What you need to do: Reproduce the listing below exactly, beginning with its first line and ending with the line that holds "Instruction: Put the"; pictures are not part of the copy.

------------------------------------

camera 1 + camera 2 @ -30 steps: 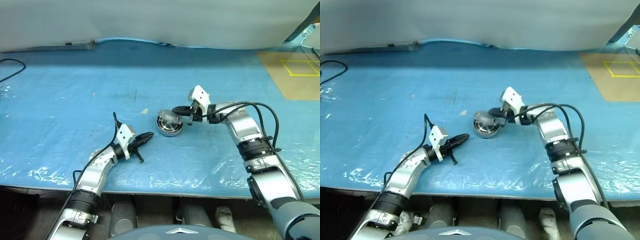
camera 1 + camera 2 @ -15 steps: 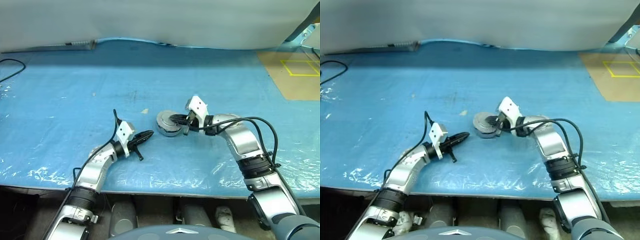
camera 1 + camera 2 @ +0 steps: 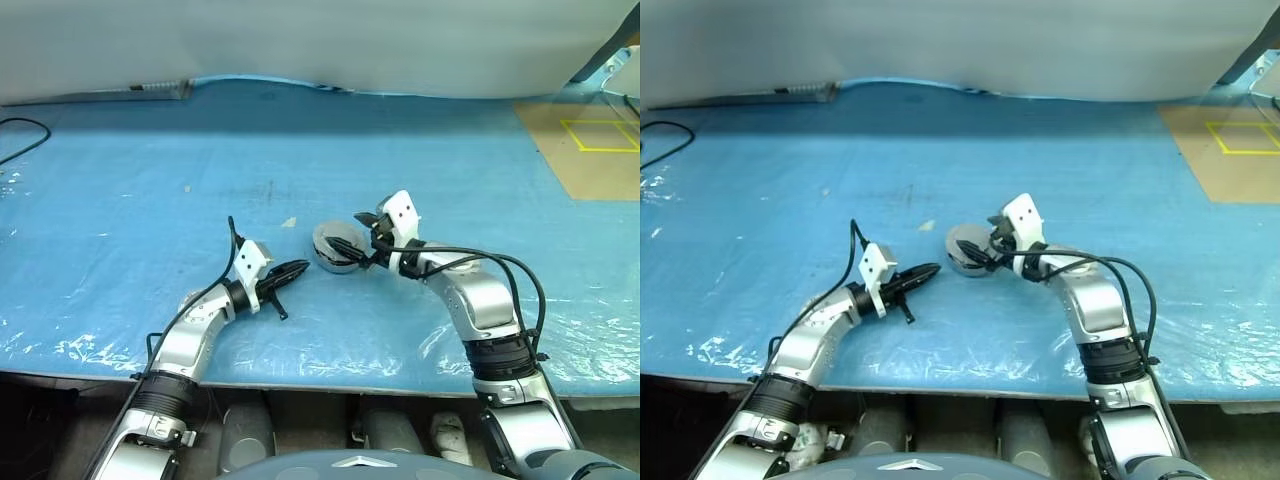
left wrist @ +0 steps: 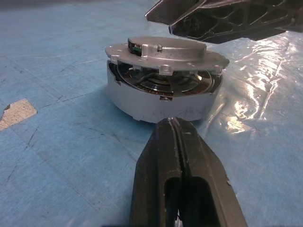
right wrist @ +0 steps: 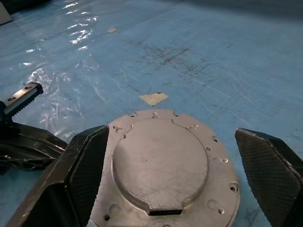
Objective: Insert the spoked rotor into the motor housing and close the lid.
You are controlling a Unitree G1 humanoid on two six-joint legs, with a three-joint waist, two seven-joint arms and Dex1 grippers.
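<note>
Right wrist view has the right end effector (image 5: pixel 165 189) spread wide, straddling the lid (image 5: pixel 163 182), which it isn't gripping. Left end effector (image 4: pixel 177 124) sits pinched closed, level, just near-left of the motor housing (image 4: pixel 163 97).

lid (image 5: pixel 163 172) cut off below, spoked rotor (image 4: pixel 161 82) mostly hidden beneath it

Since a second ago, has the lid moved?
Yes. The lid, tilted up on edge a second ago, now lies flat on the motor housing, beside the same tan patch on the blue sheet.
</note>
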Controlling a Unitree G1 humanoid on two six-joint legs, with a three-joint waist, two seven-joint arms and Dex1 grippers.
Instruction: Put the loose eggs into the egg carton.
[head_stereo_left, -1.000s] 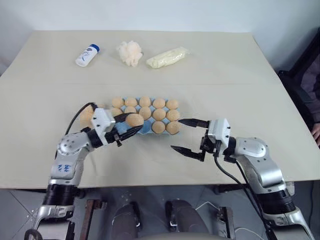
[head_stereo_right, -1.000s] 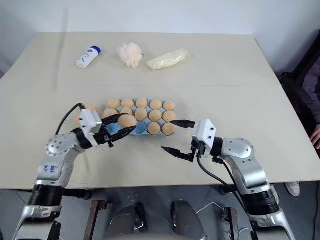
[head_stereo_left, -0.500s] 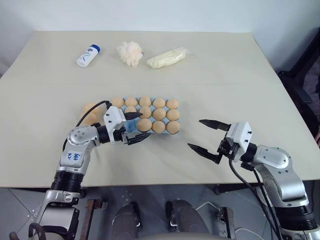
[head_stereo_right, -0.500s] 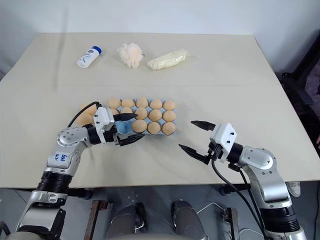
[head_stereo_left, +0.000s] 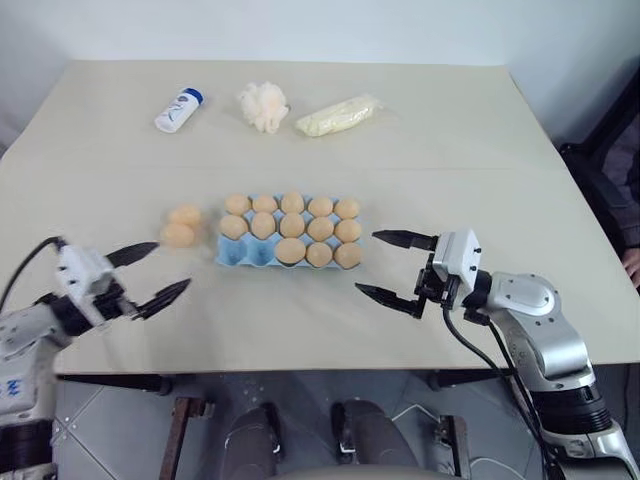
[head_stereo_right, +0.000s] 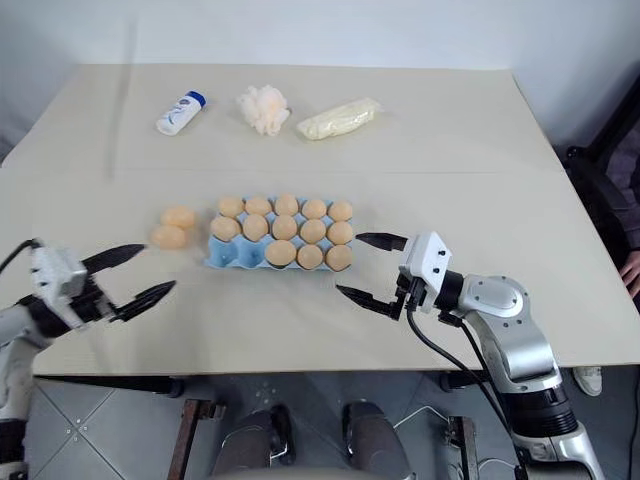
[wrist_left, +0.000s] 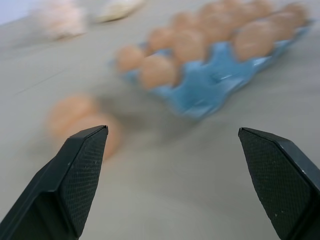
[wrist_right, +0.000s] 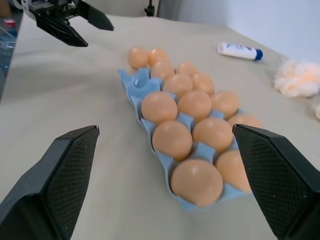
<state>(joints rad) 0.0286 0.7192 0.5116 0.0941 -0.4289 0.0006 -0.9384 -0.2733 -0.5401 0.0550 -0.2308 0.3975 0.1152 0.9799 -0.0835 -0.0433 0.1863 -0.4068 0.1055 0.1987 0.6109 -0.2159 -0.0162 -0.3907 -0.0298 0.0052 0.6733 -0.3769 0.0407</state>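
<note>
The light-blue egg carton (head_stereo_left: 240, 256) lies at the middle of the table. It holds several pale orange eggs, and the two front-left cups are bare. Two loose eggs (head_stereo_left: 185, 214) (head_stereo_left: 177, 236) rest side by side on the table just left of it; they appear blurred in the left wrist view (wrist_left: 75, 117). My left gripper (head_stereo_left: 170, 266) hovers open and empty near the front left edge, a little nearer than the loose eggs. My right gripper (head_stereo_left: 367, 263) stands open and empty just right of the carton's front right corner, pointing at it.
Along the far side of the table lie a white bottle with a blue cap (head_stereo_left: 178, 110), a fluffy cream puff ball (head_stereo_left: 263, 105) and a pale yellow wrapped packet (head_stereo_left: 338, 115). The table's front edge runs just under both grippers.
My left gripper set an egg into the carton's front row, opened, and swung back to the left, away from the carton. The right gripper drifted right and came back, still open.
</note>
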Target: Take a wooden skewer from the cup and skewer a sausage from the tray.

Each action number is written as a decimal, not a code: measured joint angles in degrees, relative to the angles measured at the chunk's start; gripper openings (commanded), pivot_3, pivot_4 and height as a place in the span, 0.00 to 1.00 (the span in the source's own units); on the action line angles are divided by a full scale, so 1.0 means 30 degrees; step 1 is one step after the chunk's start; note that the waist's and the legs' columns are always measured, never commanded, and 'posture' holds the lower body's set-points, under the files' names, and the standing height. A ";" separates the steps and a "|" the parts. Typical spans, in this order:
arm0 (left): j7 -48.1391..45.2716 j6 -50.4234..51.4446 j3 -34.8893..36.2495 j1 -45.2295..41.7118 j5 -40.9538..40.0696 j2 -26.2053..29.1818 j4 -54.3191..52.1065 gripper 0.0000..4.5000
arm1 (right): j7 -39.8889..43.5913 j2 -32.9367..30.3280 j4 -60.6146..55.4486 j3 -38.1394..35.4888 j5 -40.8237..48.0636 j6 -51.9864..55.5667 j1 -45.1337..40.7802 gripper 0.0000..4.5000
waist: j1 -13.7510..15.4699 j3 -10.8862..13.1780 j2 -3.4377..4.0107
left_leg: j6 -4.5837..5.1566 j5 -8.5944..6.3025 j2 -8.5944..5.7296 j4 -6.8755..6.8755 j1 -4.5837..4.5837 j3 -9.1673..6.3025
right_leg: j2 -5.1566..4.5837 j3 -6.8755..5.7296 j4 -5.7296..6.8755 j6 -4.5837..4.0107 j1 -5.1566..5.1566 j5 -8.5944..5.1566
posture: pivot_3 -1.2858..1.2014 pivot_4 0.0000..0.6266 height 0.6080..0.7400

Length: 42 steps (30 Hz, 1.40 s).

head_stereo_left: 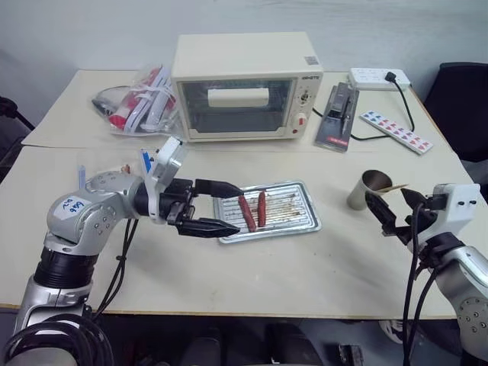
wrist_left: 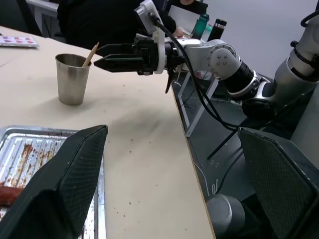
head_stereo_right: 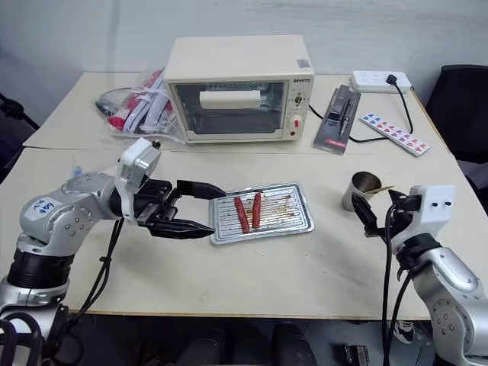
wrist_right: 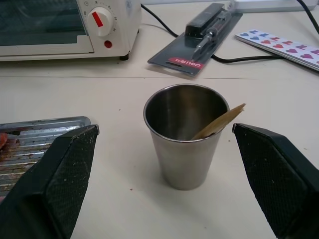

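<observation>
The thin pale wooden skewer point(wrist_right: 219, 122) leans in the plain silver metal cup point(wrist_right: 184, 149) near the table's right edge. Light, brittle, probably slippery: pinch its protruding tip. Right pincer point(wrist_right: 167, 169) released, facing it; left pincer point(head_stereo_left: 215, 206) released.

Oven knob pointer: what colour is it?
Red, on a white knob of the cream toaster oven; clearest in the right wrist view.

Wooden skewer point(wrist_right: 219, 122): you get its tip past the rim; the rest is down inside the cup point(wrist_right: 184, 149). Tray point(wrist_left: 30, 149), lower left of the left wrist view: cut by the frame edge, partly behind a black finger. Sausage point(wrist_left: 7, 194): one end visible, which twin can't be told.
</observation>
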 measured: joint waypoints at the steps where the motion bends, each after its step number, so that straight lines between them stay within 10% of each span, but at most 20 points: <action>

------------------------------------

Written reply:
camera 1 + camera 2 @ -30 steps: 
camera 1 + camera 2 @ -15 steps: 
camera 1 + camera 2 @ +0 steps: 
left wrist @ +0 steps: 
right wrist @ +0 steps: 
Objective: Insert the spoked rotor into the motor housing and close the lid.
You are controlling a Unitree G1 humanoid on two six-joint legs, with a three-joint waist, two seven-joint arms and Dex1 grippers.
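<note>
Right wrist view has the right end effector (image 5: pixel 165 189) spread wide, straddling the lid (image 5: pixel 163 182), which it isn't gripping. Left end effector (image 4: pixel 177 124) sits pinched closed, level, just near-left of the motor housing (image 4: pixel 163 97).

lid (image 5: pixel 163 172) cut off below, spoked rotor (image 4: pixel 161 82) mostly hidden beneath it

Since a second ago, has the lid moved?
Yes. The lid, tilted up on edge a second ago, now lies flat on the motor housing, beside the same tan patch on the blue sheet.
</note>
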Controlling a Unitree G1 humanoid on two six-joint legs, with a three-joint waist, two seven-joint arms and Dex1 grippers.
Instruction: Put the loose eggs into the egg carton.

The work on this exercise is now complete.